FBI Director Christopher Wray on Thursday threw cold water on President Donald Trump’s bogus allegations of widespread fraud associated with mail-in voting.
In his testimony before the Senate Homeland Security Committee, Wray said that he hopes voters would turn to their “local election website as opposed to something that might be on social media, for example.”
Voters receiving accurate information about how to vote, where to vote, and how to properly request and submit mail-in ballots are crucial to ensuring that every vote is counted as close to Election Day as possible.

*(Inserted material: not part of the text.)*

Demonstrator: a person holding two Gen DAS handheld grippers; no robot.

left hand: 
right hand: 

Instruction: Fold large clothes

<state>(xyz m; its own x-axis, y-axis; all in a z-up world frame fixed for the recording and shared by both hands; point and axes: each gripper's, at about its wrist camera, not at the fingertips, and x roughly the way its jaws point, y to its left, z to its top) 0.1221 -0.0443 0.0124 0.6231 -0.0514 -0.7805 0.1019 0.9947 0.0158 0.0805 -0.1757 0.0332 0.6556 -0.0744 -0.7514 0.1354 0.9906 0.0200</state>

“I would encourage people to be critical thinkers, and to get their news from a variety of sources and make up their own mind and be a skeptical, discerning electorate,” Wray said, “which is what I think is the best defense against malign foreign influence.”
The director added that while there have been instances of fraudulent in-person voting “from time to time” that executing a plan “to change a federal election outcome by mounting that kind of fraud at scale would be a major challenge for an adversary.”
Watch Wray’s remarks below, courtesy of CBS NEWS:
FBI Director Christopher Wray: "I would encourage people to be critical thinkers, and to get their news from a variety of sources and make up their own mind and be a skeptical, discerning electorate — which is what I think is the best defense against malign foreign influence" pic.twitter.com/EGHKdmqUgi
— CBS News (@CBSNews) September 24, 2020
Last Thursday, speaking to the House Homeland Security Committee, Wray confirmed that the Kremlin remains “very active” in its efforts to rig the election in favor of Trump and that its primary objective is to “denigrate” former Vice President Joe Biden, the Democratic nominee for president.
“Yes I think the intelligence community’s concensus is that Russia continues to try to influence our elections, primarily through ‘malign foreign influence,’” which differs “from what we saw in 2016 where there was also an effort to target election infrastructure, you know, cybertargeting,” Wray told lawmakers.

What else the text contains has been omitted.